Make sure you get the battery packs & chargers, & bring extra batteries. The downside of radios with extended range, is they eat batteries.
We have 4 midlands w/ a 10 mile range, and they are much better than the motorolas we previously owned, but they do go through batteries.
Hope this helps.

PS If you order, look at the size & weight.
Some radios are much larger than others.

Ray
post #24 of 26
My understanding (which may be wrong, so correct it if it is):

FRS (Family Radio Service) doesn't require any license. This is the frequency range that the standard-issue cheap(ish) walkie-talkies (like Talkabouts) all used, exclusively, until a few years ago. On your walkie-talkie, it's channels 1 through 14. Regulations limit the power you can use to half of a watt. This gets what's usually described (for marketing purposes, anyway) as a 2-mile radius, though that really only applies if the other side of your conversation is in sight of you.

GMRS (General Mobile Radio Service) requires an easy-to-get license that costs money, but doesn't require any tests or training. This is the frequency range that's now on the newer cheap(ish) walkie-talkies. It's the channels above 14 (usually - some brands may number the channels differently). Regulations allow higher power in this range (5 watts, I think), which yields the "5-mile" marketing radius. I believe that the newer walkie-talkies do, in fact, adjust their power, so they transmit with .5 watts when you're using an FRS channel (<= 14) and 5 watts when you're using a GMRS channel (> 14). It seems likely that a lot of people who buy walkie-talkies never bother to get a GMRS license. I doubt anybody will ever track them down, particularly at ski areas.

There's also CB (Citizen's Band), which was, of course, a big fad many years ago. It's also low power and doesn't require a license. Because it's much lower frequency than FRS and GMRS, it can get a longer range if used with a big antenna ... not that you're likely to go skiing around with a 10-foot antenna sticking out of the top of your head.

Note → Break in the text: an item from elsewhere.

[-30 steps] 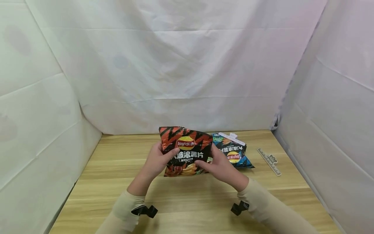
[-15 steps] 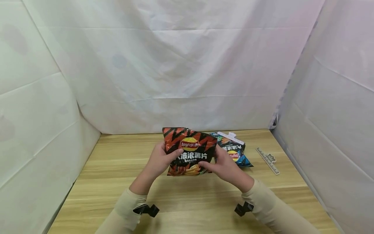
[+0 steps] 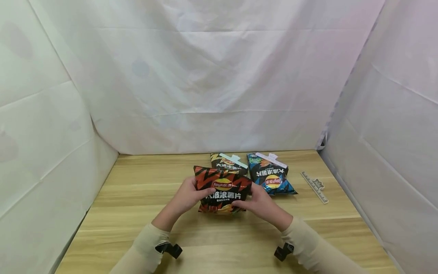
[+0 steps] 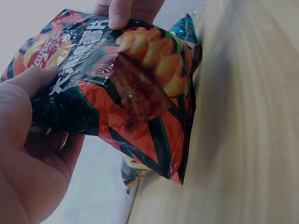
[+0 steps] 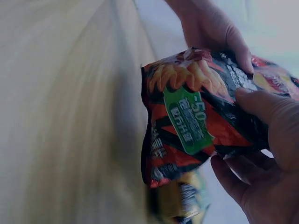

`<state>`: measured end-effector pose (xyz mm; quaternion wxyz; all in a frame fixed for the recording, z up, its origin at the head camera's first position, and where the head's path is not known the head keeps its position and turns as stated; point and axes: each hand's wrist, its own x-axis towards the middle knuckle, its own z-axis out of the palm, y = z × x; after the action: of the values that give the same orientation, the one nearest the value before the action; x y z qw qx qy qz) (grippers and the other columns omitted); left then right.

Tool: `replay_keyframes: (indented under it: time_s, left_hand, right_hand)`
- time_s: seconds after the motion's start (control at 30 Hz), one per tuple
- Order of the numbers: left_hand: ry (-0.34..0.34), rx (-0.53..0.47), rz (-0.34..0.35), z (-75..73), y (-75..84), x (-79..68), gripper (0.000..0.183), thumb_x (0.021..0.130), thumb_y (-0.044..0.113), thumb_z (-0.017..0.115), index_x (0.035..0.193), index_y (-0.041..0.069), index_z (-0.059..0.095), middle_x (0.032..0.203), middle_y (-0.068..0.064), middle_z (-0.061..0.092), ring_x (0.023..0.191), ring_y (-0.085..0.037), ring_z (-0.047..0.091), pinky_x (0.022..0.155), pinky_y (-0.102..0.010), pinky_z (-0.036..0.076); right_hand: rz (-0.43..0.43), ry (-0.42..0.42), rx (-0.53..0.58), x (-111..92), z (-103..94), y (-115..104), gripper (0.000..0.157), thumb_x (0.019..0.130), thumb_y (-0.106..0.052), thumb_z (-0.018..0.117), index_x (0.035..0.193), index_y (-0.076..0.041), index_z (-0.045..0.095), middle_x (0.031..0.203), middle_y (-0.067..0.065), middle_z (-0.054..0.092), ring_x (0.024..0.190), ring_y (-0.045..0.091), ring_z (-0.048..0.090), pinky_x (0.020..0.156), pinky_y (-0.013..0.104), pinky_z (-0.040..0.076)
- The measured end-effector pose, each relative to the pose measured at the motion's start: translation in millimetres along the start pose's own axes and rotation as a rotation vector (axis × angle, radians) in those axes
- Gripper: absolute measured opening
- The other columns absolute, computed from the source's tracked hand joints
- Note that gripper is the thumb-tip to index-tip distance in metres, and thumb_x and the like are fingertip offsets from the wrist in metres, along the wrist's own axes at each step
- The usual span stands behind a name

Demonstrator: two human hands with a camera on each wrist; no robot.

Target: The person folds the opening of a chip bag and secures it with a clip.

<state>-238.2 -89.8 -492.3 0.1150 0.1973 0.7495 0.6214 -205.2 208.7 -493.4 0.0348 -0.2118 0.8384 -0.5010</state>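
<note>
Both hands hold a red and black chip bag (image 3: 223, 195) above the table, its picture side toward me. My left hand (image 3: 187, 195) grips its left side, thumb across the front and fingers behind. On the right side my right hand (image 3: 262, 203) does the same. The wrist views show the thumbs on the front of the bag (image 4: 135, 93) and curled fingers under it. Behind it lies a yellow and black chip bag (image 3: 227, 164) with a pale clip (image 3: 234, 160) across its top, partly covered. Right of that lies a blue and black chip bag (image 3: 270, 177) with a white clip (image 3: 272, 160).
A loose grey clip (image 3: 315, 187) with an animal-shaped handle lies on the right of the wooden table (image 3: 137, 198). White cloth walls (image 3: 205, 76) close off the back and both sides.
Both hands have lowered the red and black bag toward me, after a slight shift right. The yellow and black bag behind it now shows. The clips and blue bag lie as before.
</note>
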Motion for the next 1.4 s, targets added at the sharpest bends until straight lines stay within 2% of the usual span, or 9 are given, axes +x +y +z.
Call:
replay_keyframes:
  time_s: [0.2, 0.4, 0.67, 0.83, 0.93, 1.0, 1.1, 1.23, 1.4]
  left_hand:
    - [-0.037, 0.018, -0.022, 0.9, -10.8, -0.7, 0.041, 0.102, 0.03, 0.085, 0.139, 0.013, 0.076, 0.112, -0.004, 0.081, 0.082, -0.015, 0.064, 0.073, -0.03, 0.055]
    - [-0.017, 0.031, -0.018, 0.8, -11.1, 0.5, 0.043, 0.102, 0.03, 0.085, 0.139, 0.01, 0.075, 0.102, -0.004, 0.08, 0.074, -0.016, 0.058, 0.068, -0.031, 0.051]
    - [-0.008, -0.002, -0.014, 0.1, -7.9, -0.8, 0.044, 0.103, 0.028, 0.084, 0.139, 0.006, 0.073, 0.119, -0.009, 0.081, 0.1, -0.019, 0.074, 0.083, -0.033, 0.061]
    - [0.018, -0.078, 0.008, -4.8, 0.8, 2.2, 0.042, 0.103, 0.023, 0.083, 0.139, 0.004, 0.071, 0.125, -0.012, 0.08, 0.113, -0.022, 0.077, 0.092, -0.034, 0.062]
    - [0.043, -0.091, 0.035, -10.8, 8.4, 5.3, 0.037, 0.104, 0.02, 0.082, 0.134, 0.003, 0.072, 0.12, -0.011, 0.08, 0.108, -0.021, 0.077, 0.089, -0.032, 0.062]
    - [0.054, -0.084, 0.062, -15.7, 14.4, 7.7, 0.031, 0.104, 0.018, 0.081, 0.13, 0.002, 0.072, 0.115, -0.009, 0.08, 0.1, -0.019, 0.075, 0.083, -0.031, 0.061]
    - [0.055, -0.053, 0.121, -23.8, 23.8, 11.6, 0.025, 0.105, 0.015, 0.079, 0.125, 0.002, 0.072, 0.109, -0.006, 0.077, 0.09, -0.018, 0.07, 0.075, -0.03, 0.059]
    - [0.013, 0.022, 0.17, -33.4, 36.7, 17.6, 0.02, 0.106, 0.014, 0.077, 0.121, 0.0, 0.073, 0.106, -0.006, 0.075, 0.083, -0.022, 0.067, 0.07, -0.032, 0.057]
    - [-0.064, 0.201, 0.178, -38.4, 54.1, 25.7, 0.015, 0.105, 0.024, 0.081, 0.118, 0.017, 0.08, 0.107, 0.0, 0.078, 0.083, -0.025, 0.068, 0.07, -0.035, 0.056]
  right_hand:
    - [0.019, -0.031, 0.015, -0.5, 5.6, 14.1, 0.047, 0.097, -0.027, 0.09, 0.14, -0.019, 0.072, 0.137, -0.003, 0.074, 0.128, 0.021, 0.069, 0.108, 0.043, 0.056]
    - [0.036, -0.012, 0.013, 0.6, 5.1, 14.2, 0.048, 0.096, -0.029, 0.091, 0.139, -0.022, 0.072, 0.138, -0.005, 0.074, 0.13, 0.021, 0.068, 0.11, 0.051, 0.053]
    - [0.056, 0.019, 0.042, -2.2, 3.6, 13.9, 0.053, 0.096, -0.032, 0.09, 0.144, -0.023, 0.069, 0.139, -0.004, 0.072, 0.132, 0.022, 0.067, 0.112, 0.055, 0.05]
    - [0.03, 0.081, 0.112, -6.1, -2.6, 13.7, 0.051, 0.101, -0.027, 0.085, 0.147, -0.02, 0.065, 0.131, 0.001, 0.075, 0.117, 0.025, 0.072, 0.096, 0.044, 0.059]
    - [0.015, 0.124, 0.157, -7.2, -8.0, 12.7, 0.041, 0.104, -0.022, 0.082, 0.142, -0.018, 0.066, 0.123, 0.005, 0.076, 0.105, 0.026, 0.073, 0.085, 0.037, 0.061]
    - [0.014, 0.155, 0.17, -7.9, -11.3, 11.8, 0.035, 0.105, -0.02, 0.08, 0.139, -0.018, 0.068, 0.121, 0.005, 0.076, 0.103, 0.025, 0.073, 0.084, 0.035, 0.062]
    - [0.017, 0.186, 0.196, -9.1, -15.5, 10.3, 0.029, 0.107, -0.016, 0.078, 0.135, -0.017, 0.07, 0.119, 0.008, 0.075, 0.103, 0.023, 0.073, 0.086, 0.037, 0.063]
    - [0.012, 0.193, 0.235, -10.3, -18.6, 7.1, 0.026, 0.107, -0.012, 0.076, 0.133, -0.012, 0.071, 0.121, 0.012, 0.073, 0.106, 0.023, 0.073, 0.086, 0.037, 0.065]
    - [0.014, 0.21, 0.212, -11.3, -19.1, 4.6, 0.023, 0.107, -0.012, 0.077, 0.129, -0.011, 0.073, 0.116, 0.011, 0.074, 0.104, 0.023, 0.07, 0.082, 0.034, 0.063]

A whole variety of other frequency bands are out there, which are used for all sorts of things. Some of these are used for two-way voice communications, but allow higher power and have much longer ranges, so they're much more regulated -- there are real rules about how you're supposed to use them, they require more expensive licenses, getting the license requires you to show you know the rules, and in some cases getting the license requires you to show you're going to use it for its intended purpose. It would be a really bad idea, I think, to start using aviation radios (e.g.) around the ski area..
post #25 of 26
Quote:
Originally Posted by sjjohnston
<snipped>
A whole variety of other frequency bands are out there, which are used for all sorts of things. Some of these are used for two-way voice communications, but allow higher power and have much longer ranges, so they're much more regulated -- there are real rules about how you're supposed to use them, they require more expensive licenses, getting the license requires you to show you know the rules, and in some cases getting the license requires you to show you're going to use it for its intended purpose. It would be a really bad idea, I think, to start using aviation radios (e.g.) around the ski area..
Correct. Its a very bad idea to use any regulated form of radio 1) without a license or 2) for a purpose that it wasn't intended for.
post #26 of 26

baloney!

I am not "into" the radio thing, but I'll offer the following coments anyway.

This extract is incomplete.